_WHAT YOU SHOULD DO_
Each line of the data that includes the string "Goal" is to be copied out.

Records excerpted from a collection
__________________________________________________

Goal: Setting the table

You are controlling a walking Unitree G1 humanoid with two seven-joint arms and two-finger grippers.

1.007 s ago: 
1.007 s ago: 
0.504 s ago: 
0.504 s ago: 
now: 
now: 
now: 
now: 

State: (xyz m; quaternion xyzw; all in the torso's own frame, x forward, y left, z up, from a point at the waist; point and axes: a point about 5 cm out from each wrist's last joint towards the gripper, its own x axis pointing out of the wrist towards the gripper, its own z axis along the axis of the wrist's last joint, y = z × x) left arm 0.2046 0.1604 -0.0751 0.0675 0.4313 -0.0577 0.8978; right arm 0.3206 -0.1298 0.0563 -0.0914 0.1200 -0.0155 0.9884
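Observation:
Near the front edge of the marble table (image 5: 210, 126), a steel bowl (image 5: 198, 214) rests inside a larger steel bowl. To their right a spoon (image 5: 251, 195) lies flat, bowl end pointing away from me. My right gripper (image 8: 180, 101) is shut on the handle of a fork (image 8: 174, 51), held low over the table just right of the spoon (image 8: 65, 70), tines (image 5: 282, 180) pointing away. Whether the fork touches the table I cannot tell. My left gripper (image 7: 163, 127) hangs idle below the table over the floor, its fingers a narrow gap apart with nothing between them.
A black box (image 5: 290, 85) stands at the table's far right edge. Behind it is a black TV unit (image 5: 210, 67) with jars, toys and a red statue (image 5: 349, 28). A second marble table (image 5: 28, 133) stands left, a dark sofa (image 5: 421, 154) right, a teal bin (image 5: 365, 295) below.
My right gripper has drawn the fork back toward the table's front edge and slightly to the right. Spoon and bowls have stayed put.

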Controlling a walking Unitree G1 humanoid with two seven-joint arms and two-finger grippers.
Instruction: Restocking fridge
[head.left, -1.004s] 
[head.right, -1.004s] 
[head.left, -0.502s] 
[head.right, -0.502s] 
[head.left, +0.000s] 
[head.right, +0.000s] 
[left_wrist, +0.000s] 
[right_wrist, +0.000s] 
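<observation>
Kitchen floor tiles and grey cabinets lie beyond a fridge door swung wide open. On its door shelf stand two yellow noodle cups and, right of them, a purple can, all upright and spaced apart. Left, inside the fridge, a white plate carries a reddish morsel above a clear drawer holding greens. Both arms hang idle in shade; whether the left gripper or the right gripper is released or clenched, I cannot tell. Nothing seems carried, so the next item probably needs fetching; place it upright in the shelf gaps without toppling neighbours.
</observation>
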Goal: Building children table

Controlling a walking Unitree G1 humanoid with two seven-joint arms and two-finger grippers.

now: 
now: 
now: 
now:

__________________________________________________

_SOLUTION TO THIS EXERCISE_
Goal: Setting the table
Goal: Building children table

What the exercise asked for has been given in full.